Je les regardai voler sur leur balai. Je trouvais ces engins très peu sécurisés, même dangereux, mais bon lorsqu'on avait pas d'ailes, il fallait bien trouver un autre moyen d'atteindre le ciel.
Harry s'arrêta soudainement et regarda sur le bord du terrain. Un groupe de Serpentards, mené par Drago Malefoy était arrivé sur le terrain. Ils allèrent s'installer dans les tribunes à quelques dizaines de mètres de moi. Harry vola vers moi.
- Il le fait vraiment exprès, marmonna-t-il agacé.
Je lui souris et lui caressai avec affection la joue.
- Fais abstraction de ces petits emmerdeurs… tant qu'ils n'embêtent pas.
Il me sourit en retour et déclara les yeux soudain pétillants:
- En fait, tu es une fée. Est-ce que tu… enfin comment est-ce que tu fais pour voler ?
Je lui lançai un regard de défi.
- Hey Harry ! Tu viens ?
Harry se tourna en direction de Ron.
- Oui, j'arrive ! Il allait s'éloigner lorsque je pris ma décision.
- Harry, attends !
J'inspirai l'air frais dans mes poumons et laissai l'énergie de la nature m'envelopper et prendre possession de mon corps. L'effet fut instantané. Je rayonnai tandis que l'énergie me dessinait de nouveaux vêtements. Un picotement dans le dos m'avertit que c'était fini. Le flux d'énergie autour de moi s'estompa automatiquement. Les yeux d'Harry était fixé sur la nouvelle apparence dans laquelle la nature m'avait transformée. Mes cheveux tombaient en légères boucles dans mon dos où de fins rubans s'entrecroisaient dévoilant ma peau claire. Ma robe s'arrêtait à la moitié de mes cuisses et était de couleur verte avec des rubans rose pâle à ses extrémités. Quant à mes ailes, elles étaient grandes et joliment dessinées. Aujourd'hui, elles étaient verte pâle et parsemées d'une pluie de points bleus. En un élan, je m'élançai dans les airs. Ron me lança le Souaffle. Je l'attrapai avec aisance. Je filai ensuite à toute vitesse devant Harry et marquai, laissant Ron béât et Harry émerveillé. Je fis une pirouette sur moi-même et observai qu'il manquait une balle de plus à la caisse qui les contenait.
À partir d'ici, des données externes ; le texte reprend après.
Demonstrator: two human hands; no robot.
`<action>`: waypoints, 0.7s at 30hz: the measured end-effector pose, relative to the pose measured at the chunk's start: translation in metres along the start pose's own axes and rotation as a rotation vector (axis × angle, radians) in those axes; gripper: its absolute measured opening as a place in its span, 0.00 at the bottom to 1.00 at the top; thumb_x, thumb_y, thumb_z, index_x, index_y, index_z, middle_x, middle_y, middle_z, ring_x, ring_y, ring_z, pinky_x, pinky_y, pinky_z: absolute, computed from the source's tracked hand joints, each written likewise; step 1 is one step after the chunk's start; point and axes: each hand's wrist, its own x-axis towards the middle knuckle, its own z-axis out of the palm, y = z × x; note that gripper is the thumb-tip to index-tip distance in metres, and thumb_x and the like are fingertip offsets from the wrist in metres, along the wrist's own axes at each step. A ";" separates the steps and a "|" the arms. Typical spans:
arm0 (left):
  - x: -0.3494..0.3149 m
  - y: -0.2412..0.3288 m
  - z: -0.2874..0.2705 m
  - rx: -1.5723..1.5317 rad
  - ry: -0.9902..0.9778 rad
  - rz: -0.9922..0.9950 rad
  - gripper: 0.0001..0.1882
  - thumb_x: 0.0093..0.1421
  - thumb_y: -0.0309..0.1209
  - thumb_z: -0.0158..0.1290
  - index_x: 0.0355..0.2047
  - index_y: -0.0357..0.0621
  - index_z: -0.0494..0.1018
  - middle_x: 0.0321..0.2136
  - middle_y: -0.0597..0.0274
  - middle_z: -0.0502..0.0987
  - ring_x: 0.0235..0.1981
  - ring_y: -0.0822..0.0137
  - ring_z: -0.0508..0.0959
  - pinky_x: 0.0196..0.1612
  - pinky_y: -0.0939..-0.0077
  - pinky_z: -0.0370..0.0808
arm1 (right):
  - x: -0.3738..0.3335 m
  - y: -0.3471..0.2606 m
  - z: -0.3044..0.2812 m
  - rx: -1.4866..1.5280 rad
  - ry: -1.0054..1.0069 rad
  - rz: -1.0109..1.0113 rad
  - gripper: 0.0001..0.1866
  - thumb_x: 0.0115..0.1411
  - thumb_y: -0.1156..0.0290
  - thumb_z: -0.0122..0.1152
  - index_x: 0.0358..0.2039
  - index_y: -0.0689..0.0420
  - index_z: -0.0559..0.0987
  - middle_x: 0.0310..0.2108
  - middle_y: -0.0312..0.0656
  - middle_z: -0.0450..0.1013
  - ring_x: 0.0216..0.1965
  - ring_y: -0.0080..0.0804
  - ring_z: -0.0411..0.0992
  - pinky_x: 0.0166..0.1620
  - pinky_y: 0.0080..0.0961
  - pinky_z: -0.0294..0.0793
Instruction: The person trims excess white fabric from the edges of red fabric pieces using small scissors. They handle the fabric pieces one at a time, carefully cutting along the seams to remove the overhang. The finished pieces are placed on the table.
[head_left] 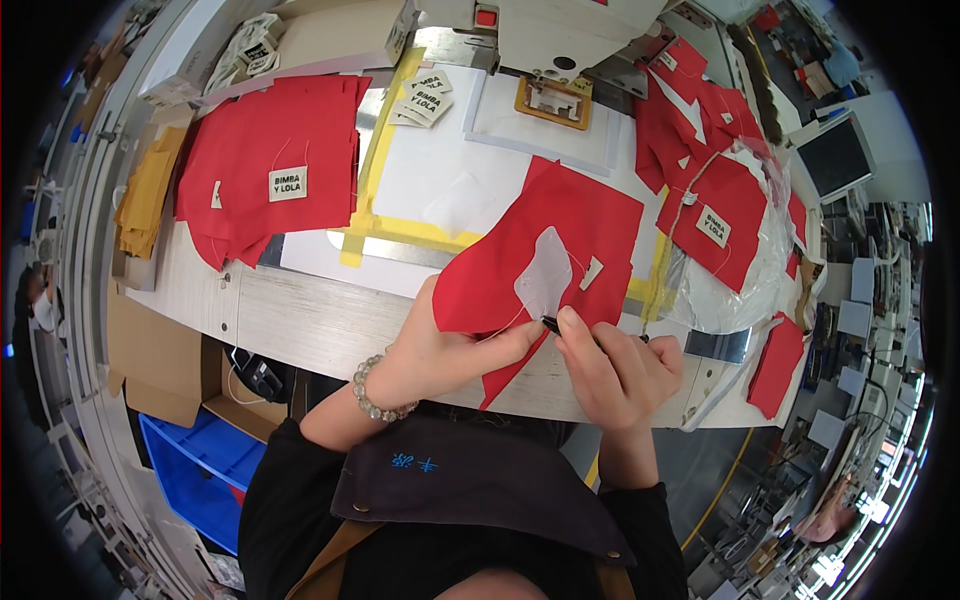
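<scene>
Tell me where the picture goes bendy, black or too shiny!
In the head view, the edge of the table bends and corners go black; at lower right, lamps glare white; the plastic bag shines in patches; the held cloth shows clearly.

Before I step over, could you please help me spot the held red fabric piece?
Find the white sewing machine head. Below it in view, the left hand holds the red fabric piece. Unlike the neighbouring red stacks, it shows a white diamond-shaped patch.

Room leftward on tabletop, machine beyond
</scene>
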 end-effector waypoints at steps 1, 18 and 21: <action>0.000 0.000 0.000 -0.017 0.002 -0.010 0.14 0.51 0.25 0.60 0.38 0.35 0.72 0.28 0.63 0.78 0.28 0.76 0.76 0.32 0.79 0.73 | -0.001 0.000 0.001 -0.013 -0.001 -0.006 0.20 0.43 0.64 0.72 0.39 0.49 0.81 0.21 0.26 0.69 0.15 0.15 0.60 0.26 0.20 0.47; 0.000 -0.002 0.004 -0.265 -0.090 -0.098 0.20 0.53 0.24 0.58 0.45 0.36 0.67 0.34 0.66 0.76 0.36 0.78 0.74 0.38 0.80 0.72 | 0.002 0.007 0.007 0.538 0.085 0.353 0.19 0.43 0.71 0.72 0.39 0.54 0.81 0.18 0.26 0.71 0.15 0.18 0.61 0.22 0.20 0.48; 0.002 -0.002 0.002 -0.263 -0.148 -0.106 0.21 0.53 0.24 0.58 0.47 0.36 0.67 0.37 0.65 0.75 0.38 0.78 0.73 0.39 0.80 0.72 | 0.002 0.005 0.006 0.468 0.031 0.278 0.19 0.43 0.71 0.72 0.39 0.53 0.81 0.16 0.25 0.68 0.15 0.17 0.60 0.22 0.20 0.47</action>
Je remarquai vite qu'il s'agissait d'un des deux cognards. Soudain, inquiète, je regardai autour de moi. Je pus voir ce que je venais de m'imaginer. Le cognard fonçait tout droit sur le groupe habillé de vert et qui n'y prêtait pas du tout attention. Il visait plus particulièrement le garçon au cheveux trop blond pour être caractérisé comme blond. Prise par un élan d'adrénaline, je fonçai plus vite que le cognard et pus me placer à temps en face de la balle. Je ne savais pas quoi faire mais je tendis les mains devant moi comme pour me protéger de l'impact et concentrai toute mon énergie sur le cognard. Une lueur d'un blanc éblouissant jaillit devant moi faisant office de bouclier. La lueur prit la forme d'un dragon blanc et celui-ci s'élança vers le cognard. Sa gueule avala la balle qui retomba inerte sur le sol comme vidée de son âme. Epuisée, je tombai à genou. J'entendis Harry crier mon nom et puis tout devint noir.